* _TASK ITEM_: Give back an exact copy of the lines from the start of the material through the line bearing "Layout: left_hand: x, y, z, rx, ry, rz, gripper". Include both ends and nothing else.
**** PROVIDED MATERIAL
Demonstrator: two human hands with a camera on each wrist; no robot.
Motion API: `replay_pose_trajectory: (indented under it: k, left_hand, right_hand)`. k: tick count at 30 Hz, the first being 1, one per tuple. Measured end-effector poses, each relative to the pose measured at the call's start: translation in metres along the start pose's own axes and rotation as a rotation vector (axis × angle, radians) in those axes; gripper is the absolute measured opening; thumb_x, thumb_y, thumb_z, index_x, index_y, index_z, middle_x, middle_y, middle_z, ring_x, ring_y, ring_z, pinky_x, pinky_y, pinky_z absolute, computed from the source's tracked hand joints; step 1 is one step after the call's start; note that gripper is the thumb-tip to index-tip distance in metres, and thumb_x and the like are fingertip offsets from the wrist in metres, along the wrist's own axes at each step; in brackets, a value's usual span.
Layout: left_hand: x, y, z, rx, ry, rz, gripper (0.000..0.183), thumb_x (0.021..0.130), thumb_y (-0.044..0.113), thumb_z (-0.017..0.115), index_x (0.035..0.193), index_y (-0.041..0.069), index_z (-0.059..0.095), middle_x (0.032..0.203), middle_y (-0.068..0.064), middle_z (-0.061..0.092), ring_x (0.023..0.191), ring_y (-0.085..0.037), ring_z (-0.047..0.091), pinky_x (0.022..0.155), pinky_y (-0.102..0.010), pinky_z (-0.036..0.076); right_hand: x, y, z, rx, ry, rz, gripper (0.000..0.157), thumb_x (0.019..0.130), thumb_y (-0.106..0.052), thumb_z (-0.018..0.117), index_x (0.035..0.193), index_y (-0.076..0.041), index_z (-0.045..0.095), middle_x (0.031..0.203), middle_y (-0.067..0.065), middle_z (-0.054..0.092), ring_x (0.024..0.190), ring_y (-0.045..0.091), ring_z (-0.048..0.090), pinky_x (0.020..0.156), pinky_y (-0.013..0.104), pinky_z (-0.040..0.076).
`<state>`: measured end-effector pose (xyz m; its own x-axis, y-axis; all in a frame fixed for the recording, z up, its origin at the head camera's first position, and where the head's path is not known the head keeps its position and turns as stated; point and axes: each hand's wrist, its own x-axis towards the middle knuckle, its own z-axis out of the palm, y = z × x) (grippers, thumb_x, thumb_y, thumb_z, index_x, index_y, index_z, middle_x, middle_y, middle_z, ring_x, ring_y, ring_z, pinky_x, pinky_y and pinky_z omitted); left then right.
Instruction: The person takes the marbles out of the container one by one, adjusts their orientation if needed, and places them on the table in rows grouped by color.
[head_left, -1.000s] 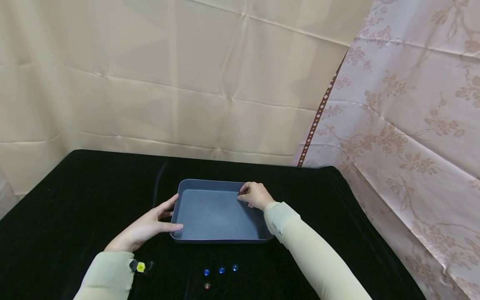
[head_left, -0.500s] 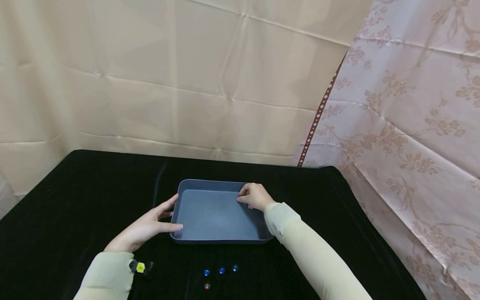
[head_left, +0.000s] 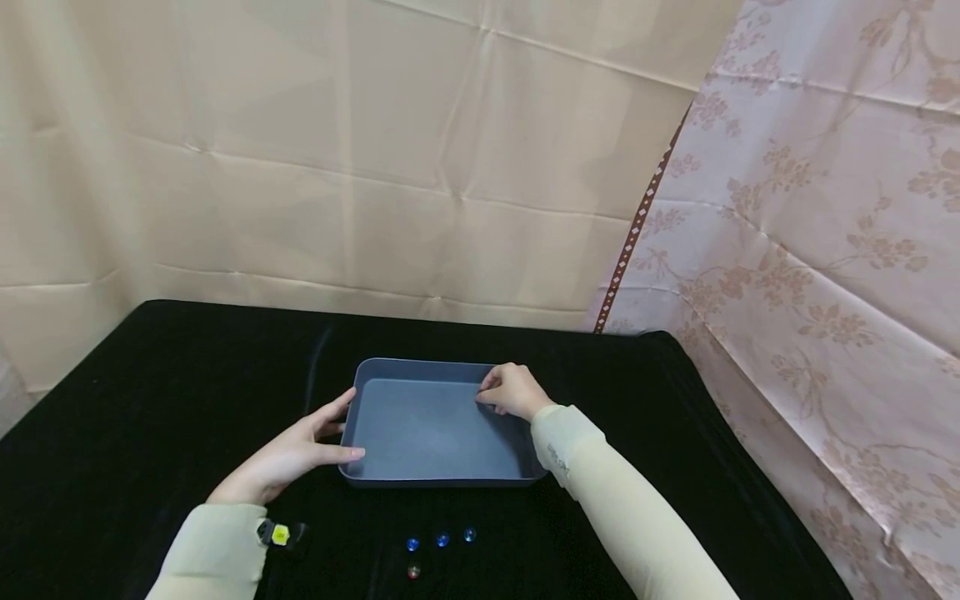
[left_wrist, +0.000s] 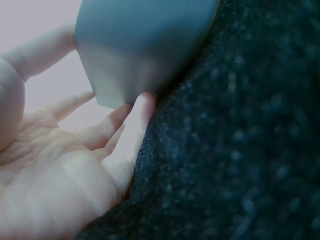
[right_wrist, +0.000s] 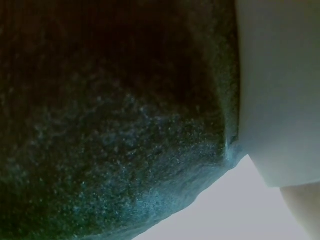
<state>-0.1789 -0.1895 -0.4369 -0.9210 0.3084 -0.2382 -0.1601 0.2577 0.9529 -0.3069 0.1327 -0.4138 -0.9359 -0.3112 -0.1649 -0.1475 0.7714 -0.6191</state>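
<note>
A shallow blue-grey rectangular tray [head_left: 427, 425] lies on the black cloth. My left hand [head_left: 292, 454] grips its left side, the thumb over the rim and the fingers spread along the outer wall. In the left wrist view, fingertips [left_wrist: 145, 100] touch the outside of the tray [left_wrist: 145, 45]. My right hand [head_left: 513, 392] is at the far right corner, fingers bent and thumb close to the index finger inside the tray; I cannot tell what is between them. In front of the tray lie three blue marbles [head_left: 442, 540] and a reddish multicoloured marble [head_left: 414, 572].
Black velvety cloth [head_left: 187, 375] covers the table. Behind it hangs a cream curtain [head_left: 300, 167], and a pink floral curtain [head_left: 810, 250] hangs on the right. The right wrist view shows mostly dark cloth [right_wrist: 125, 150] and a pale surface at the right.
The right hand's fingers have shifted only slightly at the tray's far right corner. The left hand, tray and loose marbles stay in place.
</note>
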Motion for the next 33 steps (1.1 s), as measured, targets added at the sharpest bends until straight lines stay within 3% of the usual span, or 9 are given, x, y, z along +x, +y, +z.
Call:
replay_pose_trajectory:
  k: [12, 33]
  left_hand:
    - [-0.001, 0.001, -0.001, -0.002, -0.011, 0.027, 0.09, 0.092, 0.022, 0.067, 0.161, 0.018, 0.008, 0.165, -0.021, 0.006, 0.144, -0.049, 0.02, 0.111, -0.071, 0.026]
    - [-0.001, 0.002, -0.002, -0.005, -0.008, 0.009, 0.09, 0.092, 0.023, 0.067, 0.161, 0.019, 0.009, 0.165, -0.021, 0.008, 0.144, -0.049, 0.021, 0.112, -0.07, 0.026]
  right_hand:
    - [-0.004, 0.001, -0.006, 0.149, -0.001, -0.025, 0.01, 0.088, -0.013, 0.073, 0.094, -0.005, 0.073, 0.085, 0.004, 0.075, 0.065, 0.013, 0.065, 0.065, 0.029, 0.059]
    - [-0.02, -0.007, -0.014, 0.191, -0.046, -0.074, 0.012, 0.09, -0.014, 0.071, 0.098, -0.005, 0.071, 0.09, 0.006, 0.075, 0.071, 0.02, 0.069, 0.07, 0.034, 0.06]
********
* _OUTPUT BELOW_:
Demonstrator: two human hands with a camera on each wrist; no robot.
Motion API: `replay_pose_trajectory: (indented under it: k, left_hand, right_hand)`. k: tick count at 30 Hz, the first being 1, one per tuple. Measured end-effector poses, each relative to the pose measured at the call's start: translation in metres along the start pose's own axes and rotation as a rotation vector (axis × angle, radians) in those axes; gripper is the absolute measured opening; thumb_x, thumb_y, thumb_z, index_x, index_y, index_z, middle_x, middle_y, middle_z, ring_x, ring_y, ring_z, pinky_x, pinky_y, pinky_z absolute, computed from the source's tracked hand joints; step 1 is one step after the call's start; note that gripper is the thumb-tip to index-tip distance in metres, and thumb_x and the like are fingertip offsets from the wrist in metres, along the wrist's own axes at each step; in brackets, a value's usual span.
Layout: left_hand: x, y, z, rx, ry, rz, gripper (0.000..0.183), thumb_x (0.021..0.130), thumb_y (-0.044..0.113), thumb_z (-0.017..0.115), index_x (0.035..0.193), index_y (-0.041..0.069), index_z (-0.059..0.095), middle_x (0.032..0.203), middle_y (-0.068..0.064), middle_z (-0.061..0.092), ring_x (0.023..0.191), ring_y (-0.085..0.037), ring_z (-0.047..0.091), pinky_x (0.022..0.155), pinky_y (-0.102..0.010), pinky_z (-0.036..0.076); right_hand: x, y, z, rx, ry, rz, gripper (0.000..0.157), thumb_x (0.019..0.130), thumb_y (-0.106..0.052), thumb_z (-0.018..0.117), index_x (0.035..0.193), index_y (-0.076..0.041), index_z (-0.045..0.095), middle_x (0.031..0.203), middle_y (-0.067..0.065), middle_z (-0.054..0.092), ring_x (0.024..0.190), ring_y (-0.045..0.091), ring_z (-0.048..0.090), pinky_x (0.020..0.156), pinky_y (-0.013..0.104), pinky_z (-0.040..0.076).

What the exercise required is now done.